What this is not showing, and it's really rather difficult to show, is
that it also causes a large amount of CPU usage on any file operations.
I'm not sure if it's simply because the table is enormous or if it's
because most of the qids v9fs gets to contend with are identical ones
from a whole host of synthetic file systems that it then has to iterate
over linearly.
The v9fs_inode_cache grows until it takes up all available RAM.

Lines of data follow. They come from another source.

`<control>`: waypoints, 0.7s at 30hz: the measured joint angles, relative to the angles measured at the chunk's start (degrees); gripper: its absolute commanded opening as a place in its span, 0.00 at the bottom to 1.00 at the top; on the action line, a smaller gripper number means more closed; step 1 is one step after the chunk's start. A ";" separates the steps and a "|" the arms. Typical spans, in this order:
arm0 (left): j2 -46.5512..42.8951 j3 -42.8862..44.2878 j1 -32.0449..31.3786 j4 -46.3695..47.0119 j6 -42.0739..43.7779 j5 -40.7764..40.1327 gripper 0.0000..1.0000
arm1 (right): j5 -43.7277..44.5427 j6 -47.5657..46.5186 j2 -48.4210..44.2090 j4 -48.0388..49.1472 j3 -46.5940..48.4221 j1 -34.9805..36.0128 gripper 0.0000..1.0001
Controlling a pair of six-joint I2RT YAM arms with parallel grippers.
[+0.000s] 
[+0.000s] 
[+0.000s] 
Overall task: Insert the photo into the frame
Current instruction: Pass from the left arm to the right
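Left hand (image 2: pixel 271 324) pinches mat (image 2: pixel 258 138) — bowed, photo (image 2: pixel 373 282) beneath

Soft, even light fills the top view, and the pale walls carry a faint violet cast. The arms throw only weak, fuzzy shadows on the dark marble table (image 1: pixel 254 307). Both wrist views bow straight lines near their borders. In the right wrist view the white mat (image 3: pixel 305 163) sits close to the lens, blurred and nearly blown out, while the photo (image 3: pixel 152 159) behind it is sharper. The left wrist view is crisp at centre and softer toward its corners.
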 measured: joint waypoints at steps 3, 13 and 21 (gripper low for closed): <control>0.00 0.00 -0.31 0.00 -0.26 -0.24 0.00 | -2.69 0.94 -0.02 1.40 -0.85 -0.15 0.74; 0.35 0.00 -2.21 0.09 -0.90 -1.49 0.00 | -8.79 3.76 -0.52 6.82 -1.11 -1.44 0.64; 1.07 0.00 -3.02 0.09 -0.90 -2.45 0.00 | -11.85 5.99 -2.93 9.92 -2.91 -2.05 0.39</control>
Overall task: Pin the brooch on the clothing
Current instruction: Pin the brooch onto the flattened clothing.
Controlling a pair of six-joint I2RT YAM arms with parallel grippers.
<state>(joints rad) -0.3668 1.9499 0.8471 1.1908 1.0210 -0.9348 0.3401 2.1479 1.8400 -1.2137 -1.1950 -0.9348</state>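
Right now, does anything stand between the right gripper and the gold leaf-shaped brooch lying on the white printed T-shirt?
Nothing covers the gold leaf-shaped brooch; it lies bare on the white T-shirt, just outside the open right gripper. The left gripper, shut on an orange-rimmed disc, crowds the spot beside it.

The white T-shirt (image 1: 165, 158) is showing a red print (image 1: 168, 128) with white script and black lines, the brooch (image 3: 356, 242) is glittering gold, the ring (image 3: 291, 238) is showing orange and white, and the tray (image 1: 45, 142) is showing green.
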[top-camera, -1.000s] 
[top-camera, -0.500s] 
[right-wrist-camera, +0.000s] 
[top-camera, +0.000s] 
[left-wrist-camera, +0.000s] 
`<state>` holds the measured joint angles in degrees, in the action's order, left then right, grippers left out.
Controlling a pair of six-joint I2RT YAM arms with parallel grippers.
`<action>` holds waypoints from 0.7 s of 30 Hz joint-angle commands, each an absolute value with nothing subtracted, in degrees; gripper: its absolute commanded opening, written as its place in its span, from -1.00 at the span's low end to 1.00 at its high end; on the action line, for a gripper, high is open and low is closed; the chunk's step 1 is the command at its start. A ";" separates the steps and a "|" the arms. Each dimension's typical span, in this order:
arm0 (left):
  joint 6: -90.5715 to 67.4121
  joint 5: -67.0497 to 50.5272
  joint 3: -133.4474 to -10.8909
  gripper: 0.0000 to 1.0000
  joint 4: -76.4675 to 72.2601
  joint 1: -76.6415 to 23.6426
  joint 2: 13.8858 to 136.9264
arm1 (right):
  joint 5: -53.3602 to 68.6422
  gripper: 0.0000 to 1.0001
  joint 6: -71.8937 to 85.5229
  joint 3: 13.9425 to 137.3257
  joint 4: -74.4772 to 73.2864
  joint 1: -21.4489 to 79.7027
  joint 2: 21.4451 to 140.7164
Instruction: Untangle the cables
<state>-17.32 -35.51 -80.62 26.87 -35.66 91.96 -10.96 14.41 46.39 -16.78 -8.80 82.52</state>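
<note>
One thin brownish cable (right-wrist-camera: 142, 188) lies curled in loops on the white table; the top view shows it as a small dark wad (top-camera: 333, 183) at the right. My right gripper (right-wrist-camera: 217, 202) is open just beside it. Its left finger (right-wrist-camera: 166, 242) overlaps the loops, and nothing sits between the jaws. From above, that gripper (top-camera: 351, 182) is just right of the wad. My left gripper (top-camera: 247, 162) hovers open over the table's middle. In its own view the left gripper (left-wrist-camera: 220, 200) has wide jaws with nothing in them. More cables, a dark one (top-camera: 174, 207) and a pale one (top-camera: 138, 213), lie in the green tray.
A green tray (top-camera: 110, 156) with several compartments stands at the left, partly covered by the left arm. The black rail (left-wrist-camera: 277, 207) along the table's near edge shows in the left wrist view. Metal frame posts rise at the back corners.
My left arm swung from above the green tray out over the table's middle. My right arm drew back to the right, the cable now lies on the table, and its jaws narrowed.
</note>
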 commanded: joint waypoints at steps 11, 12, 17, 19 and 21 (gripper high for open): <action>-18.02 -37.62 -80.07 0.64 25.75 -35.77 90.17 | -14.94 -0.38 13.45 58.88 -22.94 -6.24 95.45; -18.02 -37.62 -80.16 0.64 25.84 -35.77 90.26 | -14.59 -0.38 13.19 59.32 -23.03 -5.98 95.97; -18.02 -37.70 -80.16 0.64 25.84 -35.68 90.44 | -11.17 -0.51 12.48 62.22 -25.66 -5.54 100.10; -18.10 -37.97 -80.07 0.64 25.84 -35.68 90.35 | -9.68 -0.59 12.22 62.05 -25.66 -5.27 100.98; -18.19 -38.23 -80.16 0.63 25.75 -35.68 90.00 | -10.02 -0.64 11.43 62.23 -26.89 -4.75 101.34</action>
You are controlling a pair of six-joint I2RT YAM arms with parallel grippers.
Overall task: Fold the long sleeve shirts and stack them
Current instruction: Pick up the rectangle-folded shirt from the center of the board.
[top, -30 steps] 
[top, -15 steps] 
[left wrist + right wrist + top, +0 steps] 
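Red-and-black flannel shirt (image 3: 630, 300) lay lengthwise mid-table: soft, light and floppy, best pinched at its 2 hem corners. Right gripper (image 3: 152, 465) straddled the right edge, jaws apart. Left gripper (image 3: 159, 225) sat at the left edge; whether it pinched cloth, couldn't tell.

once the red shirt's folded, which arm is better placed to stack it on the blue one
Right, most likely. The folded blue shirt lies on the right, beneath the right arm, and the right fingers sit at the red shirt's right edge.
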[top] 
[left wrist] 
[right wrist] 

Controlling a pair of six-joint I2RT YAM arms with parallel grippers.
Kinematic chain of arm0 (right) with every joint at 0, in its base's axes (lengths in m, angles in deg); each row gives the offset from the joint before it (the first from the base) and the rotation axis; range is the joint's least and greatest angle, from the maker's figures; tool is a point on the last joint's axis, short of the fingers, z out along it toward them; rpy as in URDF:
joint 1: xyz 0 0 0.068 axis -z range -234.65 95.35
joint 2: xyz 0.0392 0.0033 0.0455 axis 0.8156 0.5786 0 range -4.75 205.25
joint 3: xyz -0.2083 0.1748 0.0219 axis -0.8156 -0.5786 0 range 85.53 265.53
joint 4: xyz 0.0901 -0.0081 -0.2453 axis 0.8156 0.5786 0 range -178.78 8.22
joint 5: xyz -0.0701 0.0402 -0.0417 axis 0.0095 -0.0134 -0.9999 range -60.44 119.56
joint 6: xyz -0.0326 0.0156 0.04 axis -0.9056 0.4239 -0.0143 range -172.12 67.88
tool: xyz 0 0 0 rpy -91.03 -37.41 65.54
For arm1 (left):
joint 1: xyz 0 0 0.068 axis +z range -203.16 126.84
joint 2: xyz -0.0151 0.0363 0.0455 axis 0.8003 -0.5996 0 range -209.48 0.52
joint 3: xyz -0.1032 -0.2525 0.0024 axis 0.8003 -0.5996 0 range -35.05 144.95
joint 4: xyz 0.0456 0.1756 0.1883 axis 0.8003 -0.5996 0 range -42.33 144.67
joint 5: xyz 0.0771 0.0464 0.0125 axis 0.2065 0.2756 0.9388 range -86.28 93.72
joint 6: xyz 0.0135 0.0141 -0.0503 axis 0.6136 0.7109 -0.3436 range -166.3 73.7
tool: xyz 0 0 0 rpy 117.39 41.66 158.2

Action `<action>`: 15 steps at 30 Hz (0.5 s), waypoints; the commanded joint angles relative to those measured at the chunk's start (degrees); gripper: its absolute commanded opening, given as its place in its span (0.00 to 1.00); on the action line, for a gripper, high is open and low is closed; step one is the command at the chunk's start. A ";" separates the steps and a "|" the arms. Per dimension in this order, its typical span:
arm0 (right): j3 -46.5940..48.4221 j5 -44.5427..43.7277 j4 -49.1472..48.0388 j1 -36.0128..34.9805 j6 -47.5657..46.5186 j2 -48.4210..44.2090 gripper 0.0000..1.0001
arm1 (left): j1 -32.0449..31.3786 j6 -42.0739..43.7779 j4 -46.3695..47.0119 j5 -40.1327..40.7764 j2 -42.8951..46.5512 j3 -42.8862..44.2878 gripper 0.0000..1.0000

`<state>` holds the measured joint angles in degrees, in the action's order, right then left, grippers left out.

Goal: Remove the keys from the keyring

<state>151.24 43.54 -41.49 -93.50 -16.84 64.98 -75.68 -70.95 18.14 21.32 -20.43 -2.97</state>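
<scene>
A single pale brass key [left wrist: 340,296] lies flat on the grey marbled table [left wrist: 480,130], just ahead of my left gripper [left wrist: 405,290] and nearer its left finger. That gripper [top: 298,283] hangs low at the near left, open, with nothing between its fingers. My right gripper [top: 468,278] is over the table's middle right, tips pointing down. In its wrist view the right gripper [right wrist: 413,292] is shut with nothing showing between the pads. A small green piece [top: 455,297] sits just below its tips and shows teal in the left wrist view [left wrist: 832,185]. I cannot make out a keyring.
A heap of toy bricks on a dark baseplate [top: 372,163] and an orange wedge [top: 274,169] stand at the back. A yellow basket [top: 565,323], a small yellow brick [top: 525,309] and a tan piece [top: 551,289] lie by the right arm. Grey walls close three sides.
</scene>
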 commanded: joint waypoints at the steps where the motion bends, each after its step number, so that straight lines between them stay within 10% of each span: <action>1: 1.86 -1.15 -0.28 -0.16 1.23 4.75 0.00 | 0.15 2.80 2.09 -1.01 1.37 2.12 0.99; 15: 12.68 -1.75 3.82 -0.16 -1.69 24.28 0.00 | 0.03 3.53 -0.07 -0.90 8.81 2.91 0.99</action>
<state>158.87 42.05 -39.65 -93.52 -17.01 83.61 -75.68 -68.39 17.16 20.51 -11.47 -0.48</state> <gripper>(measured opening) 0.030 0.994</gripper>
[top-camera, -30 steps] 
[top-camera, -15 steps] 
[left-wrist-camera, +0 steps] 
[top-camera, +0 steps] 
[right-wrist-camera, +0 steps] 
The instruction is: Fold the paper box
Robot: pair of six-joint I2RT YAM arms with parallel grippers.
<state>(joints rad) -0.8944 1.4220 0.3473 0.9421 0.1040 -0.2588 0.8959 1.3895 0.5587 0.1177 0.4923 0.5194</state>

And snatching this one from your second mail:

> Which server are you testing against?  I'm wondering if the underlying problem
> might actually be i_nlink being maintained incorrectly by the server which would
> lead to inodes lingering since that is the primary way the generic_inode_drop
> differentiates.  It is possible that we could could add an v9fs_inode_always_drop
> in for legacy if the servers weren't reporting i_nlink a compatible fashion
> although that might result in never caching legacy 9p2000 (which is probably
> what most legacy folks want anyways).

I'm running against a regular old 9P2000 server that I wrote myself. No
extensions of any kind, so there are no links. I don't really have any
objection to the kind of qid.version contextual you implemented in 6.6
and would actually quite like to use it in the near future, but I
wouldn't be terribly sad if you removed it either.

Eric Van Hensbergen March 28, 2024, 7:47 p.m. UTC | #4

Not sure if your sever source is public or not, but it would be useful to test against it and see what I see.  It's possible a mismatch with the nlink stat information could indeed cause inodes to stick around even under memory pressure and that'd cause all sorts of problems.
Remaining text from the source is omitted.